*What the exercise asks*:
Set down each line of the data below exactly as it stands, dropping the pictures.

==== Collected material ====

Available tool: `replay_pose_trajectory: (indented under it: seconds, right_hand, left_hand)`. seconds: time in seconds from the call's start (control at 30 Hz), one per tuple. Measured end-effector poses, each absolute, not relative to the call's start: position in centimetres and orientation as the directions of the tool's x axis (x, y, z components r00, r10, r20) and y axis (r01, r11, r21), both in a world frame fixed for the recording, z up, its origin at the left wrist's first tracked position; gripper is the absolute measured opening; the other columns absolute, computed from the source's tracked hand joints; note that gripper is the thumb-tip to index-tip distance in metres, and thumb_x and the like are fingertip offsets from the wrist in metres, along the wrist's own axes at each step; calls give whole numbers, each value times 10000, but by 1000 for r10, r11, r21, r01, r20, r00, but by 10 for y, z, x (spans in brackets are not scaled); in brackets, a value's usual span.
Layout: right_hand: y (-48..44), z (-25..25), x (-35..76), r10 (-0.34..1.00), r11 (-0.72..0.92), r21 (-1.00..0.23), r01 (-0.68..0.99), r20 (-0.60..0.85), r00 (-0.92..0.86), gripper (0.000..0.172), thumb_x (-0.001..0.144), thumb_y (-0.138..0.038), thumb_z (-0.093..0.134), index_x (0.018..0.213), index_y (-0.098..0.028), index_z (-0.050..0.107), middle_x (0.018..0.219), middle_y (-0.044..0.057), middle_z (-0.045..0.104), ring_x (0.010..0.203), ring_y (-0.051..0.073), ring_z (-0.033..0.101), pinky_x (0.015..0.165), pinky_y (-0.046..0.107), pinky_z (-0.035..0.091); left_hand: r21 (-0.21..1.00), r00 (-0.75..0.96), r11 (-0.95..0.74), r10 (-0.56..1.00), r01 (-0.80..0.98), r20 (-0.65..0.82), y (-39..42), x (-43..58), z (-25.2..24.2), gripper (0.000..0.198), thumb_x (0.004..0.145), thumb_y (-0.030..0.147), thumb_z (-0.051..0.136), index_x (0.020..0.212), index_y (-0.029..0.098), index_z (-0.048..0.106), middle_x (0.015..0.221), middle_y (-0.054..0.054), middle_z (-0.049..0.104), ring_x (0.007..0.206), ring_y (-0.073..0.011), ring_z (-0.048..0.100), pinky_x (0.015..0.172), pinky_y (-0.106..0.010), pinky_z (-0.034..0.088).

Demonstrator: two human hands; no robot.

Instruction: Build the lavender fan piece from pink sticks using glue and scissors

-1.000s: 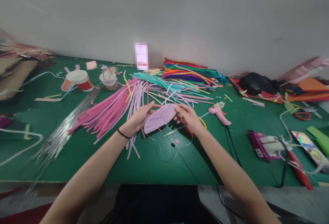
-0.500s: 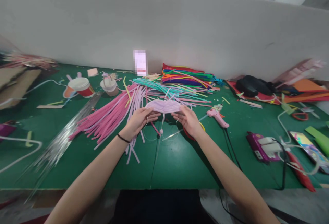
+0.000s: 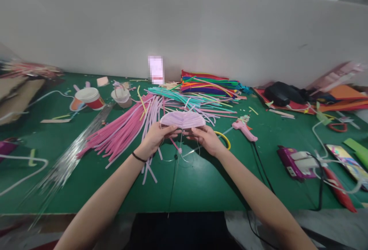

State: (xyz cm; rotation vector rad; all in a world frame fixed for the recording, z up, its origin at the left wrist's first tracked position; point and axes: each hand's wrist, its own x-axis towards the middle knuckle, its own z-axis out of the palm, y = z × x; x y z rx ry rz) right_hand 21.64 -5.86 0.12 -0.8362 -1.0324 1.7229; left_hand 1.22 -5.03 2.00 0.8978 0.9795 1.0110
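pleated lilac fan (image 3: 183,120): we held it raised off the green table (image 3: 201,181), well to the left of the glue gun (image 3: 243,126), with the arched edge up and the gathered lower edge between our two hands.
left hand (image 3: 155,137): the hand farther from the glue gun. It was closed in a pinch on the fan's lower left corner, with the thumb over the front.
right hand (image 3: 205,139): the hand nearer the glue gun. It was pinched on the lower right corner, with the fingers curled beneath.
thread (image 3: 172,157): thin, pale loops hung under the fan with a small pink bead (image 3: 179,151), left of the glue gun and closer to us.
handling: we judged the fan light and soft. Its pleats looked easy to crush or splay, so fingertips at the gathered lower edge seemed the safest hold — not the open arch. The thread looked fine enough to snag.
around: pink pipe cleaners (image 3: 123,127) lay spread much farther left of the glue gun, and a yellow ring (image 3: 222,138) lay just left of it, beside our right wrist.
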Motion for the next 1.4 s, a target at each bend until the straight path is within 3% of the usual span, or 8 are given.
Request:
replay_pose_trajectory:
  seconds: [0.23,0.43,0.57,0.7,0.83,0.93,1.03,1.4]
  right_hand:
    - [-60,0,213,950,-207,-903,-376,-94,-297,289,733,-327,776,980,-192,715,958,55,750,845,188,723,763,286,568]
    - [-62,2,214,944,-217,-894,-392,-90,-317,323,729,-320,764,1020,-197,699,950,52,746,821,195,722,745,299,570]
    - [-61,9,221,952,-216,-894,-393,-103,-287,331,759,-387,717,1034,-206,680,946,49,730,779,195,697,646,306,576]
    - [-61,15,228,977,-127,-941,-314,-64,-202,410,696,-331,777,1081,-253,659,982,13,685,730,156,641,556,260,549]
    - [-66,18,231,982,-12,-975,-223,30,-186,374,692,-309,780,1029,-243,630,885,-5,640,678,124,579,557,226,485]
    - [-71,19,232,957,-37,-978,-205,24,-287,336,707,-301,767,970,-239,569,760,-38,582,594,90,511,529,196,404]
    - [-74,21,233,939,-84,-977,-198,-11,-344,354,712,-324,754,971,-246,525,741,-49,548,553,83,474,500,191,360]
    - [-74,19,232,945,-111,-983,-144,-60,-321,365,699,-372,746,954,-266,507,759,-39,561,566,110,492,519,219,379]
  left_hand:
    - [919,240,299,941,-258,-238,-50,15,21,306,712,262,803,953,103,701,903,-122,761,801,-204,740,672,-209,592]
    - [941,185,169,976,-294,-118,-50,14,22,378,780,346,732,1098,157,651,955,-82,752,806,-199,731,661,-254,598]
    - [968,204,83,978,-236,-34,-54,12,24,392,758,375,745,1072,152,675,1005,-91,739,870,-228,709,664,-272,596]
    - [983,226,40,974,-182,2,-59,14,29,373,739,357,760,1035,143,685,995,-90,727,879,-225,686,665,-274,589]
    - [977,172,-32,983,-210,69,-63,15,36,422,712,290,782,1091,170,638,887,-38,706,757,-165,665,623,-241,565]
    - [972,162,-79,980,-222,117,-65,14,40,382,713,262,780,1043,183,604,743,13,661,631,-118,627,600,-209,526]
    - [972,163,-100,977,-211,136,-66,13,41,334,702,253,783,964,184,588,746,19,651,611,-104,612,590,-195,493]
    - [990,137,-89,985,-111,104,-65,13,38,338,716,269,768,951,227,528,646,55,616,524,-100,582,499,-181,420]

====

*Your solution*:
Available tool: `replay_pose_trajectory: (indented under it: seconds, right_hand, left_hand)`. seconds: time in seconds from the call's start (control at 30 Hz), one per tuple. Measured end-effector poses, each absolute, not relative to the call's start: position in centimetres and orientation as the directions of the tool's x axis (x, y, z components r00, r10, r20) and y axis (r01, r11, r21), both in a world frame fixed for the recording, z up, its origin at the left wrist's first tracked position; gripper is the absolute measured opening; the other columns absolute, computed from the source's tracked hand joints; note that gripper is the thumb-tip to index-tip distance in metres, and thumb_x and the like are fingertip offsets from the wrist in metres, along the wrist's own axes at each step; calls give whole numbers, each value times 10000, but by 1000 for r10, r11, r21, r01, r20, r00, but by 10 for y, z, x (spans in brackets are not scaled); in brackets, a value's usual span.
Layout: right_hand: y (-48..44), z (-25..25), x (-35..76), r10 (-0.34..1.00), r11 (-0.72..0.92), r21 (-1.00..0.23), r01 (-0.68..0.99), r20 (-0.60..0.85), r00 (-0.92..0.86), gripper (0.000..0.172), thumb_x (-0.001..0.144), thumb_y (-0.138..0.038), thumb_z (-0.093..0.134), index_x (0.018..0.213), index_y (-0.098..0.028), index_z (-0.050..0.107), middle_x (0.018..0.219), middle_y (-0.044..0.057), middle_z (-0.045..0.104), ring_x (0.010..0.203), ring_y (-0.051..0.073), ring_z (-0.033..0.101), pinky_x (0.015..0.165), pinky_y (-0.046..0.107), pinky_z (-0.035..0.091); left_hand: r21 (-0.21..1.00), r00 (-0.75..0.96), r11 (-0.95..0.74), r10 (-0.56..1.00), r01 (-0.80..0.98), r20 (-0.65..0.82), y (-39..42), x (-43..58), z (-25.2..24.2), gripper (0.000..0.198), thumb_x (0.004..0.145), thumb_y (-0.030..0.147), thumb_z (-0.051..0.136), index_x (0.020..0.212), index_y (-0.029..0.098), index_z (-0.048..0.106), middle_x (0.015..0.221), middle_y (-0.054..0.054), middle_z (-0.049..0.104), ring_x (0.007..0.206), ring_y (-0.073..0.011), ring_z (-0.048..0.100), pinky_x (0.015..0.172), pinky_y (-0.106..0.010), pinky_z (-0.034..0.088).

Demonstrator: two human hands; no robot.

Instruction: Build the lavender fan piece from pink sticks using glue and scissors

-1.000s: 
-0.500s: 
+0.000s: 

State: (xyz cm; rotation vector rad; all in a world frame fixed for the recording, z up, its origin at the left wrist's first tracked position; point and axes: each hand's wrist, its own x-axis towards the middle knuckle, its own z-axis out of the palm, y = z × x; x y z rx ry rz) right_hand 21.64 -5.86 0.12 -0.8362 -1.0324 1.7229; left_hand 1.22 -5.03 2.00 0.8978 0.9795 1.0110
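pleated lilac fan (image 3: 183,120): we held it raised off the green table (image 3: 201,181), well to the left of the glue gun (image 3: 243,126), with the arched edge up and the gathered lower edge between our two hands.
left hand (image 3: 155,137): the hand farther from the glue gun. It was closed in a pinch on the fan's lower left corner, with the thumb over the front.
right hand (image 3: 205,139): the hand nearer the glue gun. It was pinched on the lower right corner, with the fingers curled beneath.
thread (image 3: 172,157): thin, pale loops hung under the fan with a small pink bead (image 3: 179,151), left of the glue gun and closer to us.
handling: we judged the fan light and soft. Its pleats looked easy to crush or splay, so fingertips at the gathered lower edge seemed the safest hold — not the open arch. The thread looked fine enough to snag.
around: pink pipe cleaners (image 3: 123,127) lay spread much farther left of the glue gun, and a yellow ring (image 3: 222,138) lay just left of it, beside our right wrist.
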Motion for the next 1.4 s, a target at each bend until the straight path is within 3% of the usual span, or 8 are given.
Request:
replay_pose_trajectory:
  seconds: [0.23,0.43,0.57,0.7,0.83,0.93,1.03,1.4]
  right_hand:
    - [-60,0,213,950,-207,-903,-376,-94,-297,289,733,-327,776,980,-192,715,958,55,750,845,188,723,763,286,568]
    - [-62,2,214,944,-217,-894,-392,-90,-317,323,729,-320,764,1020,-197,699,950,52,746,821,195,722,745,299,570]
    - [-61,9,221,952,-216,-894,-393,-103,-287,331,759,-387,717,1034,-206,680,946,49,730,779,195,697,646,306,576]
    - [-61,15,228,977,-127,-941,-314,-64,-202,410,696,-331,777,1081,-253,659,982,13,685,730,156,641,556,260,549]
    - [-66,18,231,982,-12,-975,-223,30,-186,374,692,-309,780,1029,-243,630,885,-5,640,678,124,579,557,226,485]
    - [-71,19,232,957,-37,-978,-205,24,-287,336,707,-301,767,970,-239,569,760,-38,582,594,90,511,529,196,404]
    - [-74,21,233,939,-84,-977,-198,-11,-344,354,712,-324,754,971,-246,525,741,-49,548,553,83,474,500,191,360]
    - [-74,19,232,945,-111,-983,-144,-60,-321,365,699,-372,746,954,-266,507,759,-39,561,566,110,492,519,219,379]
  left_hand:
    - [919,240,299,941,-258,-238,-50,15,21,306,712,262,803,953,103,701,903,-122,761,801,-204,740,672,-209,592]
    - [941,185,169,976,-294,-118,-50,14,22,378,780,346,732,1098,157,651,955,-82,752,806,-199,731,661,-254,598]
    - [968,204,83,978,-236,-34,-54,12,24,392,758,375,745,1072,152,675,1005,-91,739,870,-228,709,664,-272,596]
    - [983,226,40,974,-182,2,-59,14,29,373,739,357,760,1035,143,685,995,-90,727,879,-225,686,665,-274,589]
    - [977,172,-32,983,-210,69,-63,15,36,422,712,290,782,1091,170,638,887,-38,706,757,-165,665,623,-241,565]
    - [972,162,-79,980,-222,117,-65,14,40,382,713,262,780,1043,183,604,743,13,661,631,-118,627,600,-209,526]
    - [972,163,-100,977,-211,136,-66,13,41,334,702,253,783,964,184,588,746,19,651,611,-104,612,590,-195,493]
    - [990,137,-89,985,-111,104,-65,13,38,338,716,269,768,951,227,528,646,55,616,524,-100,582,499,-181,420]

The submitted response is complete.